§ **Problem requirements**: Select, from the data, each line where "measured" occurs.

§ **Data to process**:
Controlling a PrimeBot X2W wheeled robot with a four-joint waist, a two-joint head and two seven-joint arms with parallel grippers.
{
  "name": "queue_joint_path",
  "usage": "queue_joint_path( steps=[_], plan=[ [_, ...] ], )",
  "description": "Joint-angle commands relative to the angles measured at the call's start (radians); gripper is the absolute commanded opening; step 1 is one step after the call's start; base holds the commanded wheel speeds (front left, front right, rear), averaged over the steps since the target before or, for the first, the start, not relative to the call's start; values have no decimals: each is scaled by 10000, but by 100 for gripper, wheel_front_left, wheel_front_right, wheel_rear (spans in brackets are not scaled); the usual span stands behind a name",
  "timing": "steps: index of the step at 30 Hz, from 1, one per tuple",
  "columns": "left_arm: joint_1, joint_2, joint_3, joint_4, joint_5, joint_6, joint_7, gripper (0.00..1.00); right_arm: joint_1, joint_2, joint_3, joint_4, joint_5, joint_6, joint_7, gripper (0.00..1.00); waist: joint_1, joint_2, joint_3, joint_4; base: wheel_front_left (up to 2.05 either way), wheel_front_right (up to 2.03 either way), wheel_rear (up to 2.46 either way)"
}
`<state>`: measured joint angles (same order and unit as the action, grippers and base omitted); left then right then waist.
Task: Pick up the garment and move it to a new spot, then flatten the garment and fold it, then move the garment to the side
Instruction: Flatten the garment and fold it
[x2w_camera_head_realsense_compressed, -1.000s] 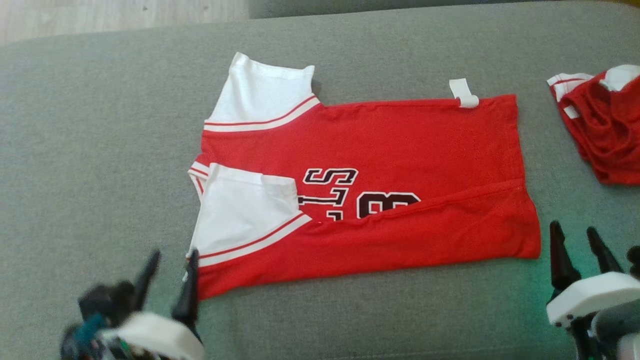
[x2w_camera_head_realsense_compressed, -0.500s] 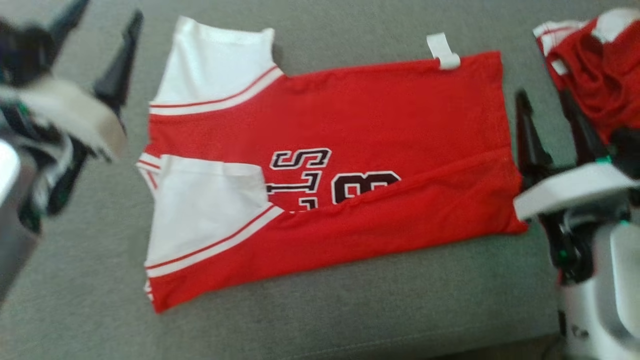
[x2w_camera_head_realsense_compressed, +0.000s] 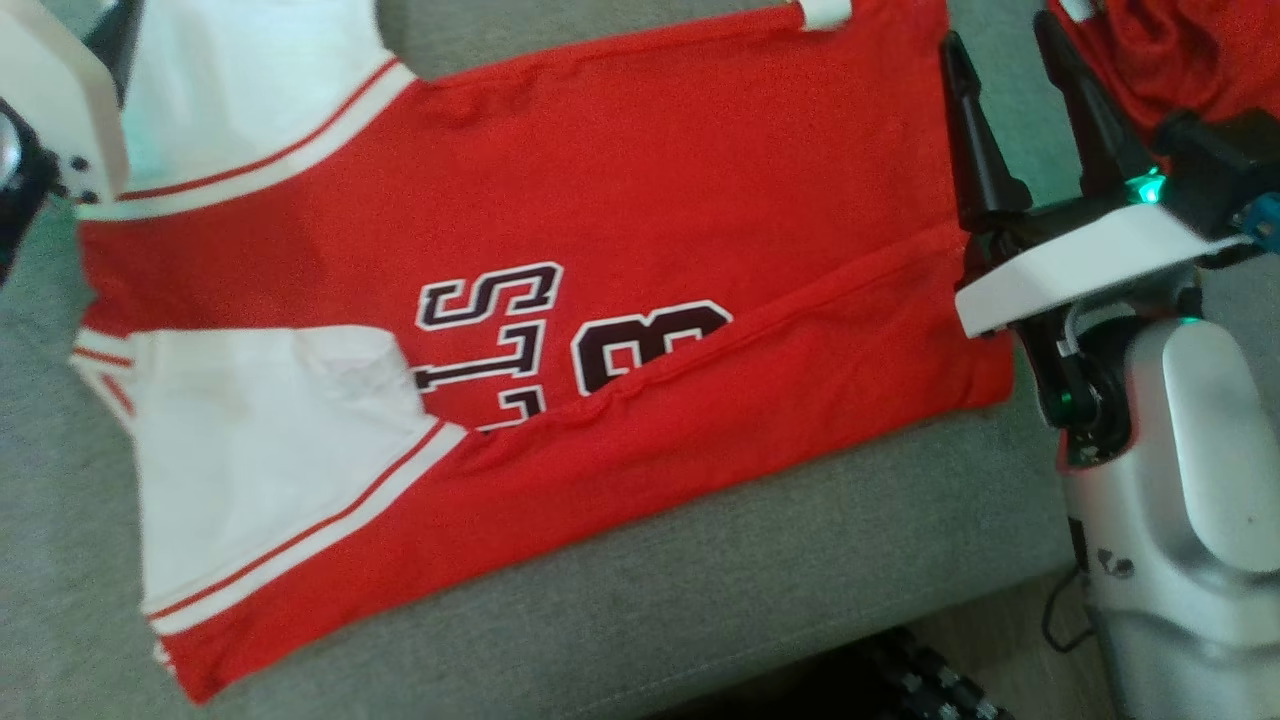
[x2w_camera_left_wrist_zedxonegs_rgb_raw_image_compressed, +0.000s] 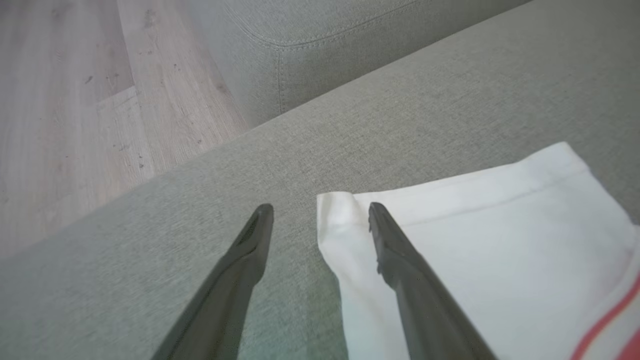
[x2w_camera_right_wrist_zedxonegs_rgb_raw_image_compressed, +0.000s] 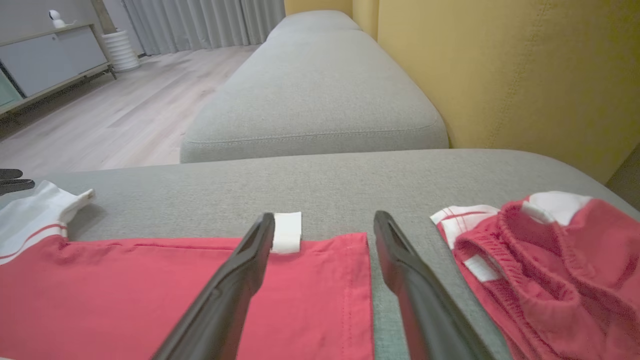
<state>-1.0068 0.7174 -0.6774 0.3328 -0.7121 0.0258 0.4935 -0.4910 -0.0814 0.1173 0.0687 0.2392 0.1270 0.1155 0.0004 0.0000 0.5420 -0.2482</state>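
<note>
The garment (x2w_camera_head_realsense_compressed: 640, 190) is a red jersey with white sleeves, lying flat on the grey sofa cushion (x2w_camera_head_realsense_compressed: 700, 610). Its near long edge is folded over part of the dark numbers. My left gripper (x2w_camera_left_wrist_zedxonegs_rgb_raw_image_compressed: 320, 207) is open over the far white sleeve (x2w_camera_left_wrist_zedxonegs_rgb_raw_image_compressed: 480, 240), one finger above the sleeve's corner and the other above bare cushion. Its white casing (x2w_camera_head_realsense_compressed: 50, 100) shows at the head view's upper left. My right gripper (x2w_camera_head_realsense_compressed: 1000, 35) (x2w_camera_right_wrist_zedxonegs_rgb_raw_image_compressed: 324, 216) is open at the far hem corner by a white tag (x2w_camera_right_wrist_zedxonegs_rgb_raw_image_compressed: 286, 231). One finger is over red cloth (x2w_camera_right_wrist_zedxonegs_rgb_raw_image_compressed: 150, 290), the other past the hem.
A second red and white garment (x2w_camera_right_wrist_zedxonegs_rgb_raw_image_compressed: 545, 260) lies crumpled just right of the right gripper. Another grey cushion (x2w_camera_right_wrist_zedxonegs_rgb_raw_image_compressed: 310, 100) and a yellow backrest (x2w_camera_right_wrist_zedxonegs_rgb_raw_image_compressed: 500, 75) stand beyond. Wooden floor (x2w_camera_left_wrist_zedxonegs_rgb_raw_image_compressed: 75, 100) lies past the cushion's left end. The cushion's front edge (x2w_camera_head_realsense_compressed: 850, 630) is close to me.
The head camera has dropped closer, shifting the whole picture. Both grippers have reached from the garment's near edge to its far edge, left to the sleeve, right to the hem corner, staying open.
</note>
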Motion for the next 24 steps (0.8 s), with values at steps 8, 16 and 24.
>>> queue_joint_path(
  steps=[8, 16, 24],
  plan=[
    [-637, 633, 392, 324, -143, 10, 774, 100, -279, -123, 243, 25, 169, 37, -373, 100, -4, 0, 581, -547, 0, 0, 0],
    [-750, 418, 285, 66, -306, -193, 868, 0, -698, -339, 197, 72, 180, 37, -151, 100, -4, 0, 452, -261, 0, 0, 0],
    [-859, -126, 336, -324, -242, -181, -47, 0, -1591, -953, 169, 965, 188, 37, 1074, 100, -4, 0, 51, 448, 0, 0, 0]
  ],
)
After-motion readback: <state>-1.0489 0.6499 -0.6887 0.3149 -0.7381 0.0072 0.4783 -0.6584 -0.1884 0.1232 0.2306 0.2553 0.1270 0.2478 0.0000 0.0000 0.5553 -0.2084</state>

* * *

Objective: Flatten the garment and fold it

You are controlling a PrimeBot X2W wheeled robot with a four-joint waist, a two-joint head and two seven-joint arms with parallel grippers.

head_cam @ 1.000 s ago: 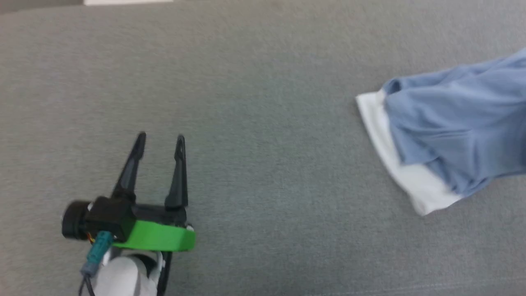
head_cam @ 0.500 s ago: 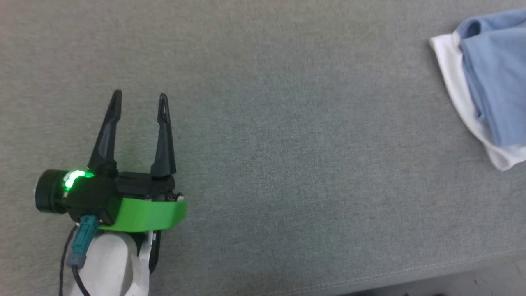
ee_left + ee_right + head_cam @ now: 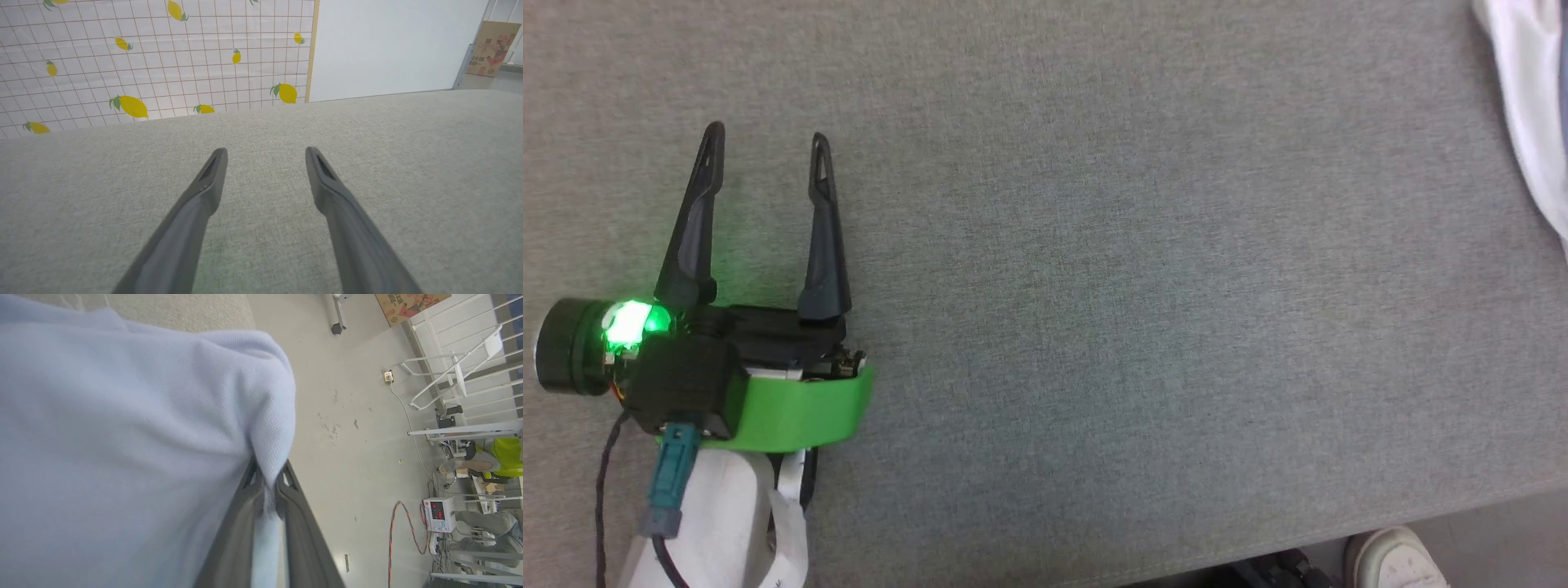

§ **Answer to this exercise**:
  "description": "Joint-angle commands relative to the angles measured at the call's start (radians); gripper is the absolute commanded opening; step 1 is one step after the call's start; base holds the commanded wheel speeds (front left, front right, rear), averaged over the steps since the target before or, for the first, the start, not relative to the call's start; values have no decimals: each is scaled by 10000, but by 100 for gripper, wheel_front_left, wheel_front_right, wheel_rear (spans in brackets are not scaled); the usual span stands behind a name",
`<state>`: measured joint angles (same order and unit as the action, grippers and base omitted); left then right then waist.

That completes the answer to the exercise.